# Lecture 10 - Gaussian Process Regression

$
% DEFINITIONS
\newcommand{\bff}{\mathbf{f}}
\newcommand{\bm}{\mathbf{m}}
\newcommand{\bk}{\mathbf{k}}
\newcommand{\bx}{\mathbf{x}}
\newcommand{\by}{\mathbf{y}}
\newcommand{\bz}{\mathbf{z}}
\newcommand{\bA}{\mathbf{A}}
\newcommand{\bB}{\mathbf{B}}
\newcommand{\bC}{\mathbf{C}}
\newcommand{\bD}{\mathbf{D}}
\newcommand{\bI}{\mathbf{I}}
\newcommand{\bK}{\mathbf{K}}
\newcommand{\bL}{\mathbf{L}}
\newcommand{\bM}{\mathbf{M}}
\newcommand{\bX}{\mathbf{X}}
\newcommand{\bY}{\mathbf{Y}}
\newcommand{\bTheta}{\mathbf{\Theta}}
\newcommand{\calX}{\mathcal{X}}
\newcommand{\bLambda}{\boldsymbol{\Lambda}}
\newcommand{\bSigma}{\boldsymbol{\Sigma}}
\newcommand{\bmu}{\boldsymbol{\mu}}
\newcommand{\calN}{\mathcal{N}}
\newcommand{\calD}{\mathcal{D}}
\newcommand{\R}{\mathbb{R}}
\newcommand{\E}{\mathbb{E}}
\newcommand{\C}{\mathbb{C}}
\newcommand{\Rd}{\R^d}
\newcommand{\Rdd}{\R^{d\times d}}
\newcommand{\bzero}{\mathbf{0}}
\newcommand{\GP}{\mbox{GP}}
% END OF DEFINITIONS
$ 





## Objectives

+ Quick recap of Gaussian processes (GP). 
+ Condition a GP on observed measurements 
+ Training a GP by maximization of the likelihood

## Reading

+ Please read [this](http://www.kyb.mpg.de/fileadmin/user_upload/files/publications/pdfs/pdf2903.pdf) OR watch [this video lecture](http://videolectures.net/mlss03_rasmussen_gp/?q=MLSS).

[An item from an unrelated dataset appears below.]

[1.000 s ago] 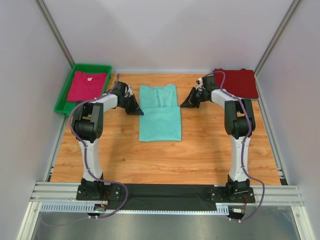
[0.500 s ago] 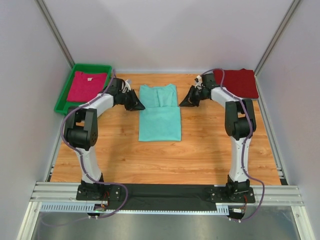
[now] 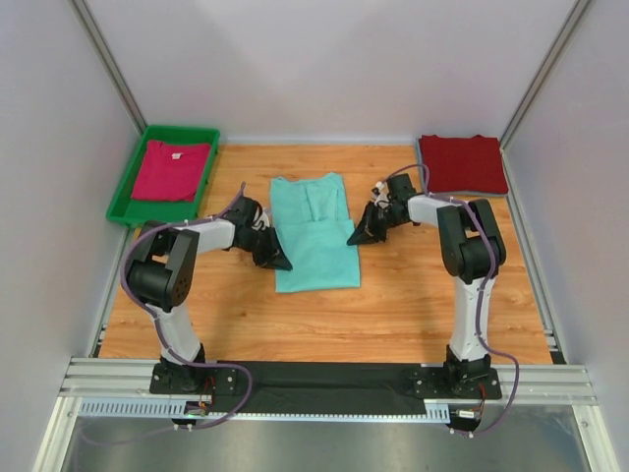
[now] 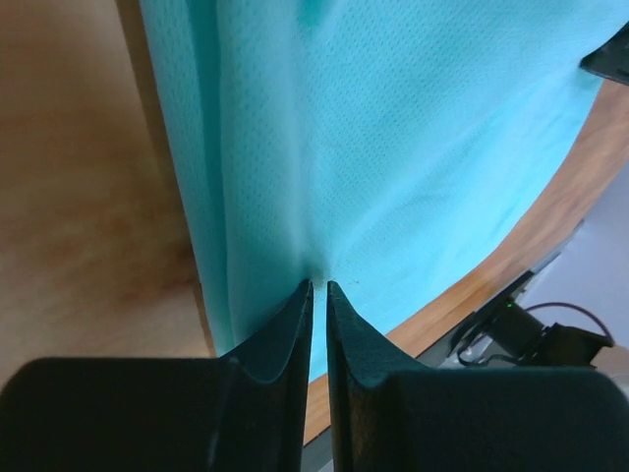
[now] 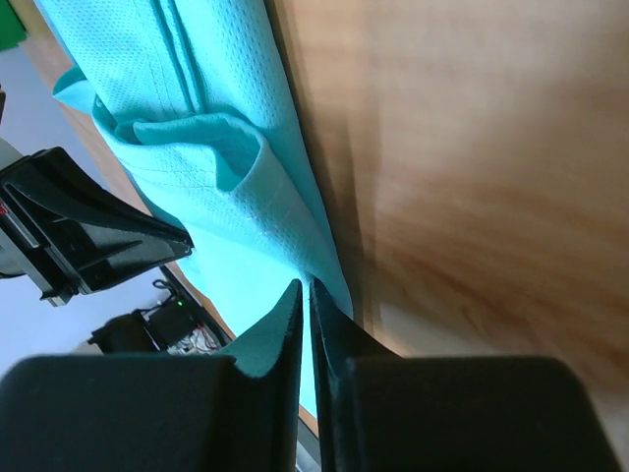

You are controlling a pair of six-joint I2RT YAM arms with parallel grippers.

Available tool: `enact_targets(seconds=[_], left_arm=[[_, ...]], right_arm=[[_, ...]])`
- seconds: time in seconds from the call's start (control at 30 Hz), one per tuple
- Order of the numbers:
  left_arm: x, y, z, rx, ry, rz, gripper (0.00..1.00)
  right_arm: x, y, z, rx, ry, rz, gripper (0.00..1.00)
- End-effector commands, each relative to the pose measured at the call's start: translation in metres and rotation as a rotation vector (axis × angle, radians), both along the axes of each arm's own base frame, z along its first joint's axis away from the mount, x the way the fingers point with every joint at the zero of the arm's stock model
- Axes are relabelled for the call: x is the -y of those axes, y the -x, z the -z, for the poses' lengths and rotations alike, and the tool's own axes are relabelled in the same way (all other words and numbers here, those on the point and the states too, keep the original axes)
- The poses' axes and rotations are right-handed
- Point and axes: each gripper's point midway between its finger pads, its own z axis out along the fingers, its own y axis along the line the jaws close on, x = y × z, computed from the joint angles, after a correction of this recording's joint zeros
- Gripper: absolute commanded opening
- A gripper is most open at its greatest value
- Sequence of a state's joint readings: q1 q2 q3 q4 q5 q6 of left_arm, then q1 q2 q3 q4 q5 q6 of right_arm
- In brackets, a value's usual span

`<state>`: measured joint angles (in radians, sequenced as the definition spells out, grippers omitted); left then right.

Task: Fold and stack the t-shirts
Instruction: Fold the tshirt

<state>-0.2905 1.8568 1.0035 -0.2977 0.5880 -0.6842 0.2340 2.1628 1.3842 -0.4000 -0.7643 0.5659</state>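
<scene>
Finely dimpled teal t-shirt, folded oblong

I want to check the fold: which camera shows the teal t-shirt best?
The top external view: the whole teal t-shirt shows there, folded narrow. The left wrist view shows only a close patch of cloth; the right wrist view shows one edge with a curled fold.

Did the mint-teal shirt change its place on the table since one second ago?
Yes. The mint-teal shirt slid toward the near side; its collar end now lies farther from the table's far edge.
</scene>
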Motion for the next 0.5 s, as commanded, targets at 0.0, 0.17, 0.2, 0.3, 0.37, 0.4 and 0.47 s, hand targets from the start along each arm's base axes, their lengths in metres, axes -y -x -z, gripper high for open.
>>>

Recall, that in the previous lecture we discussed the following :

+ What is prior knowledge?

+ What is a Gaussian process (GP) ?

+ What are the properties of the mean and covariance functions of a Gaussian process and what kind of priors can we encode into a GP through the mean and the covariance kernel? 

+ How do we sample from a GP ?

In this lecture, we shall talk about how we develop response functions to approximate a generic black box computer code (say $f(\cdot)$) in a manner that makes it compatible with our prior beliefs about the model. We do so, by using Bayes' rule and the Gaussian process regression method. Remember that our goal is to be able to propagate uncertainty in the inputs. 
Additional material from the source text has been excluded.